How to complete this task: Look for the word "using" in the records, and copy each line where it appears.
----- Material provided
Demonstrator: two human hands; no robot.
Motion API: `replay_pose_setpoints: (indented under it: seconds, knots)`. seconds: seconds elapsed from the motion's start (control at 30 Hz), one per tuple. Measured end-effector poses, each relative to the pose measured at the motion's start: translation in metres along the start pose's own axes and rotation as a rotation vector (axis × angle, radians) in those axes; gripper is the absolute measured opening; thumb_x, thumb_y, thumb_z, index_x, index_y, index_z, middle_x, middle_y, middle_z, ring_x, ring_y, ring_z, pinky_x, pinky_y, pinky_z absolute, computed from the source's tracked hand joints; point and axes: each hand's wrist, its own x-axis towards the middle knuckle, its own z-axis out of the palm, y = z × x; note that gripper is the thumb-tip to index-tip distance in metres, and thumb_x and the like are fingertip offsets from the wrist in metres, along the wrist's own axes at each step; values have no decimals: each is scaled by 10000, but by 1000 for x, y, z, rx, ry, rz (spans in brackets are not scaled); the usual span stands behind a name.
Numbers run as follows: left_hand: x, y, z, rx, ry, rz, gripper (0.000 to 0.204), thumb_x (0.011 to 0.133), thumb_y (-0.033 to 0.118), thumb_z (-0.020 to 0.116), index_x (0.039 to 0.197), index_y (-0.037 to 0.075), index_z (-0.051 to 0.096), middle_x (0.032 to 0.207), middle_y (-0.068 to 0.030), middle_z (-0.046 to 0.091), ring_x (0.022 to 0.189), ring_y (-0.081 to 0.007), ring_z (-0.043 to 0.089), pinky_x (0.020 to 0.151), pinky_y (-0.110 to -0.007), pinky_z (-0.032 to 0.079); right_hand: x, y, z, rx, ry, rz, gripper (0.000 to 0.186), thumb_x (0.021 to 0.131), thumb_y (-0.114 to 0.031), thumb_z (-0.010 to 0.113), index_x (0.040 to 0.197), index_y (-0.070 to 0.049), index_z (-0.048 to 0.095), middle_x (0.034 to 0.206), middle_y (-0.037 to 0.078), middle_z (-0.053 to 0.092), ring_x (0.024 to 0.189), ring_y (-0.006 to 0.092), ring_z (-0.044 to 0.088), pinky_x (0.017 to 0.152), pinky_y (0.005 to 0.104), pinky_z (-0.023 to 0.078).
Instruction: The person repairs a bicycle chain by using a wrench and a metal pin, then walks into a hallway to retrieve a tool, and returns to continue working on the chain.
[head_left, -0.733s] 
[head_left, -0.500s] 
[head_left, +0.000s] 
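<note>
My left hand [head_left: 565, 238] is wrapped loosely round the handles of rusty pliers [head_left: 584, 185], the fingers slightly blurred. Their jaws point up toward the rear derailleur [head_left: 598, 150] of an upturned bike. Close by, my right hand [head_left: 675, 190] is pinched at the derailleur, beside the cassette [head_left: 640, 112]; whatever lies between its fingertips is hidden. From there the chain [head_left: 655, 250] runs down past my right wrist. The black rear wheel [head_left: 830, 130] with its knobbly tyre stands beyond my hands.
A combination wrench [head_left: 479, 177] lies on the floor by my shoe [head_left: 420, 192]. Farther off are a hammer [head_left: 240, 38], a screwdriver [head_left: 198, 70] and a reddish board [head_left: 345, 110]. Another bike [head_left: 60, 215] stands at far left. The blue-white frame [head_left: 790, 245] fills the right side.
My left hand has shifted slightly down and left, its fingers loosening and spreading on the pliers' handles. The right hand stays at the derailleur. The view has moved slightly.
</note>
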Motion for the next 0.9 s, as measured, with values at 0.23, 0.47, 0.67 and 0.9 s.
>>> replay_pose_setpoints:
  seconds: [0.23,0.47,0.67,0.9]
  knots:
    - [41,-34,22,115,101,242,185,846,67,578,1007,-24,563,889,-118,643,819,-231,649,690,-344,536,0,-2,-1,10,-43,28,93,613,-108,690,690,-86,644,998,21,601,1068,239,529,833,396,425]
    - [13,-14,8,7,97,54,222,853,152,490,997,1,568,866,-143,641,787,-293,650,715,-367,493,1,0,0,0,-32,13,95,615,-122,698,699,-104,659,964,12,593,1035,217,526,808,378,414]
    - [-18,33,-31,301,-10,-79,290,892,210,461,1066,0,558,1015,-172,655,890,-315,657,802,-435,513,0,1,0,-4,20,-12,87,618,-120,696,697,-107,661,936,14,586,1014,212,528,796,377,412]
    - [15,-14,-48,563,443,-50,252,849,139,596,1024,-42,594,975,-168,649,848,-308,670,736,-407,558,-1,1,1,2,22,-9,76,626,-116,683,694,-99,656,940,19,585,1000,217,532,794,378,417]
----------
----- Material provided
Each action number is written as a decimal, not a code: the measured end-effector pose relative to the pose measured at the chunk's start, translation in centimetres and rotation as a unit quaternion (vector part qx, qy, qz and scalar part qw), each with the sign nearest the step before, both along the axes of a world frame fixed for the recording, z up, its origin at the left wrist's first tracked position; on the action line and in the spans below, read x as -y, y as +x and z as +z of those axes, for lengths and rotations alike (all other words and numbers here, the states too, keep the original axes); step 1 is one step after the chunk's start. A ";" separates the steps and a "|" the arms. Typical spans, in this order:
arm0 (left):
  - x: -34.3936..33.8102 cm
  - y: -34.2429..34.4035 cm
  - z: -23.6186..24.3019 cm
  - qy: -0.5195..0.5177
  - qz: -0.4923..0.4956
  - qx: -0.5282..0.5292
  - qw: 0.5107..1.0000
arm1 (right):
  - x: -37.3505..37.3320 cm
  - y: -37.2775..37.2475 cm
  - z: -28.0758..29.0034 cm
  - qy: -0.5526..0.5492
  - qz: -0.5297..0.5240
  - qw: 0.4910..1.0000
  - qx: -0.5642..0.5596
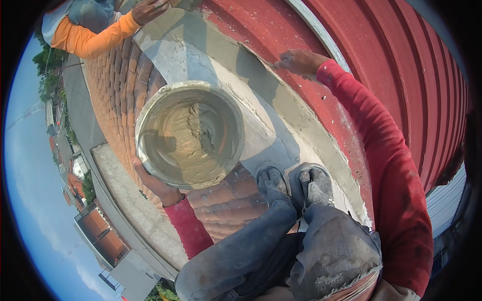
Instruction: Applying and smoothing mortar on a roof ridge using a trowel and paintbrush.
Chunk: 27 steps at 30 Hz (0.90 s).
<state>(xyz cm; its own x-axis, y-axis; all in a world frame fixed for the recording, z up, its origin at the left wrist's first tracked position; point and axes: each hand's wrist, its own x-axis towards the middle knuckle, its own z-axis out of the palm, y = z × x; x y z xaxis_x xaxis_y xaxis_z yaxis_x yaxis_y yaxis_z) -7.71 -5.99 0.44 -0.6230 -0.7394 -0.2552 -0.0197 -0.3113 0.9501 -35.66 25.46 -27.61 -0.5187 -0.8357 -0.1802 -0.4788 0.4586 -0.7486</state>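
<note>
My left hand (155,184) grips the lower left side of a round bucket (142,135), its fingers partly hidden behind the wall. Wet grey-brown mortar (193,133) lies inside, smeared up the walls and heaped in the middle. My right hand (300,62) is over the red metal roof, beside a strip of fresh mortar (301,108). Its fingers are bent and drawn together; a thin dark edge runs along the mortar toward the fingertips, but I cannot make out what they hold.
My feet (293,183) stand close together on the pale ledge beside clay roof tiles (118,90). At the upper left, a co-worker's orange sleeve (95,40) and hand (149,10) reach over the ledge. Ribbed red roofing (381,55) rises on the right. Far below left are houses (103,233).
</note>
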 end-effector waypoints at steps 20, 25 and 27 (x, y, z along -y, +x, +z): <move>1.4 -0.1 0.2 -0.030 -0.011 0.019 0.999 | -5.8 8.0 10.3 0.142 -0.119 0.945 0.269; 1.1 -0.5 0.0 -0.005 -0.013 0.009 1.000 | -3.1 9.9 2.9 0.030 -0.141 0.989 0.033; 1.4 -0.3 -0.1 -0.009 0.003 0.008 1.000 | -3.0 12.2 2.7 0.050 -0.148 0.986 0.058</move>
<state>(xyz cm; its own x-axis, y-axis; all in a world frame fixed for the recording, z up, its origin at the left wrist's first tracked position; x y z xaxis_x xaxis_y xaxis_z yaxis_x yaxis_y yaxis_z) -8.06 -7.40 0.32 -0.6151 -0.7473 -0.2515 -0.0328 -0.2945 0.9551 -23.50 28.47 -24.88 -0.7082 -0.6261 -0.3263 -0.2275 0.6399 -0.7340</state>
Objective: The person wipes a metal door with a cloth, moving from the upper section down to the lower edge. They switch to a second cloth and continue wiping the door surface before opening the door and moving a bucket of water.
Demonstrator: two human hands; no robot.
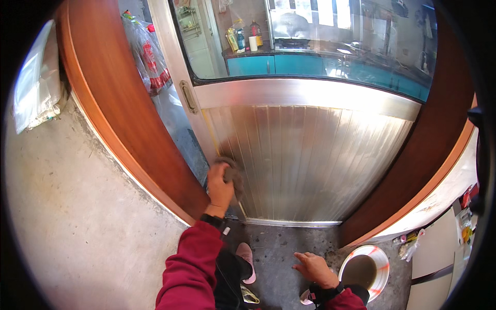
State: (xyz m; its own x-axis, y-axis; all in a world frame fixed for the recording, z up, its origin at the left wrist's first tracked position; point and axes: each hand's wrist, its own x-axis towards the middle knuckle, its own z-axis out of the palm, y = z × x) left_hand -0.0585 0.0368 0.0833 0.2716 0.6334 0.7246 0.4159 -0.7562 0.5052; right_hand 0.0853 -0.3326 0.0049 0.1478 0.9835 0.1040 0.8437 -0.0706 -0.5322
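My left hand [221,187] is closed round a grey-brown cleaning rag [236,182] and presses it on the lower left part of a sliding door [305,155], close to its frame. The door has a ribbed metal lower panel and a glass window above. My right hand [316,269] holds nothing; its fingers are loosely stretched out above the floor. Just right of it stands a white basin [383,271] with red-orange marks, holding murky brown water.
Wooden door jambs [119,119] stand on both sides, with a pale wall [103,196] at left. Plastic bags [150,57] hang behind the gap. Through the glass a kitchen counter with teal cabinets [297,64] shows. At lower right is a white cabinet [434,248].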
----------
Exercise solution:
Instruction: The person repairs a bicycle chain by using a wrench and a metal pin, then walks into a hallway to retrieve a tool, and returns to continue working on the chain.
Instruction: Applying and smoothing mortar on a roof ridge using a trowel and paintbrush.

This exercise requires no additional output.